Per un attimo non pensiamo a niente e non diciamo niente. Restiamo immobili come sospesi, è come se  il tempo cessasse di correre e lo spazio tutto attorno sparisca,  mentre poco distanti enormi ciottoli precipitano l’uno sull’altro stridendo contro la roccia viva delle strette pareti nelle quali da chissà quanto tempo si trovavano imbrigliati. Sono pochi secondi ma dilatati. La grotta di prepotenza  si prende tutta la scena. Il gran frastuono ispira filmati e immagini  mentali che proviamo a figurarci a fatica. Non c’è il tempo di provare paura. Restiamo come ipnotizzati da quel sinistro concerto. Poi d’improvviso torna il silenzio. Stavolta la sentiamo la grotta si stà sbellicando dalle risate…si tiene la pancia di blocchi e vuoti insondati e ride a crepapelle… “Oooo” urliamo a Corrado. “Ci sono” dice…”qua è crollato tutto…”….”si è chiuso il passaggio”…. Mi corre un brivido nella schiena e finalmente mi muovo striscio su cumuli di pietre e concrezione di quella straccia-tuta e lo raggiungo. Sembra tutto come l’avevo lasciato ma solo apparentemente. Il cunicolo d’accesso è completamente ostruito da un enorme masso di granito. Lo stesso sotto il quale siamo scivolati a più riprese nelle recenti visite alla cavità…Brividi. Sono senza parole…Il cunicolo oltre il masso in un primo momento mi sembra integro. Forse si esce. Ma in realtà è una pia illusione: da lì non si passa più. Corrado mi fa notare che poco più in alto si è aperta una finestra. Un tunnel costellato di grossi ciottoli. Un nuovo ramo penso tra me e me. Arriva anche Sergio. Niente nuovo ramo. I massi accatastati accanto alla strettoia di accesso sono precipitati verso il basso svelando una diaclasi dalla sezione decisamente più ampia rispetto a quanto appariva nell’originaria configurazione degli angusti passaggi d’ingresso all’ambiente terminale. Davanti al nostro sguardo la frattura è costellata di grandi ciottoli di granito…molti son precipitati verso un livello più profondo ancora ignoto cozzando l’uno sull’altro ma han lasciato spazio a blocchi altrettanto grandi,   ingombranti e soprattutto in equilibrio precario quasi sospesi o appesi a fili invisibili.
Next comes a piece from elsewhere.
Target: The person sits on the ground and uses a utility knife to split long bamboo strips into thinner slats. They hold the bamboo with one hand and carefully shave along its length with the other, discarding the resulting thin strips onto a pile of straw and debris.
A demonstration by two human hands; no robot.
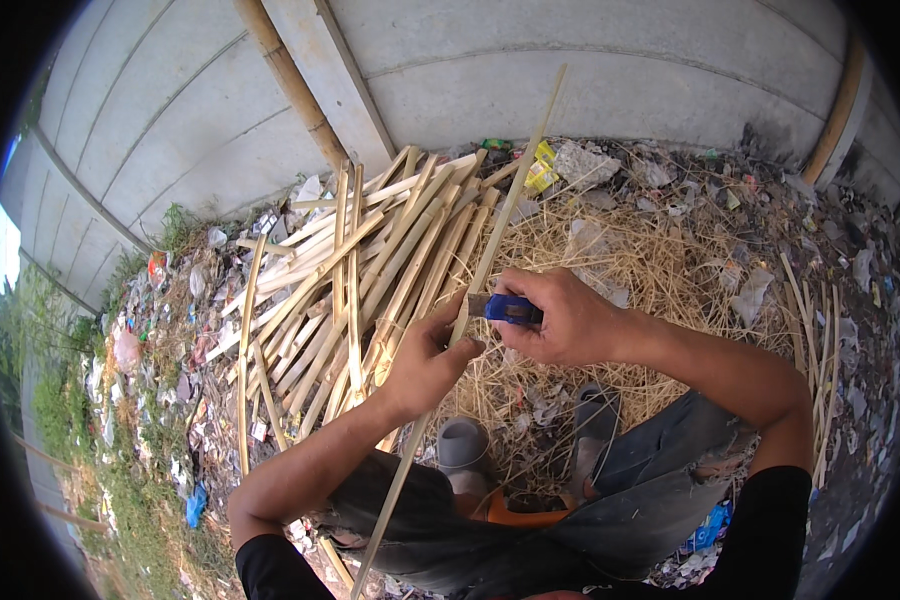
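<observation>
A long thin bamboo strip [510, 205] runs slantwise from beside my left thigh up toward the wall. My left hand [428, 358] is closed round its middle, thumb on the near side. In my right hand [565, 318] is a blue-handled utility knife [513, 309], gripped in the fist. Its short blade lies against the strip just above my left fingers. Left of the strip, a heap of split bamboo strips [370, 260] covers the ground. Fine shavings [630, 340] lie thick beyond and under my right hand.
A grey panel wall [590, 100] with bamboo poles [295, 85] stands ahead. Litter and broken concrete [585, 165] lie along its foot. More thin strips [815, 350] rest at the right. My feet in grey shoes [463, 445] are close below my hands. Weeds [70, 400] grow at the left.
</observation>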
Riusciamo a scorgere tra i blocchi la stretta fenditura attraverso la quale siamo filtrati fin qui. Da essa ci separano un paio di metri sopra grossi sassi e sotto un impressionante macigno di granito che non si capisce come faccia a star su. Il passaggio è mortale. Lo liberiamo a fatica  da una grossa pietra che lasciamo rumoreggiare sul pavimento, quindi uno dopo l’altro con il fiato sospeso e i materiali al seguito ripieghiamo filtrando tra  i grandi blocchi prestando attenzione a non smuovere niente poiché la sinistra volta incombe su di noi. La stretta diaclasi di accesso diventa il luogo più sicuro della cavità nonostante qualche ciottolo di più modeste dimensioni incombente ai vari livelli  e sostiamo un poco fra le strette pareti quasi che fossimo a El Alamein o Cazzimborigauizzengaua. Tiriamo il fiato quindi ci trasciniamo, materiali al seguito, per gli angusti passaggi prossimi all’ingresso. La frana tutt’attorno assume un aspetto ancor più sinistro lesta a riempire le fenditure nella roccia viva e a mascherare potenziali vie alte verso la sala terminale.

Prima di ritirarci iniziamo a bonificare seriamente i passaggi prossimi all’ingresso.

La grotta si asciuga le lacrime e si limita a sorridere. Ha capito che non riuscirà comunque a liberarsi di noi. Sa che torneremo a trovarla per riprendere i lavori da dove li abbiamo lasciati. E allora sarà tutta un’altra storia.  Prima però vediamo di bonificare.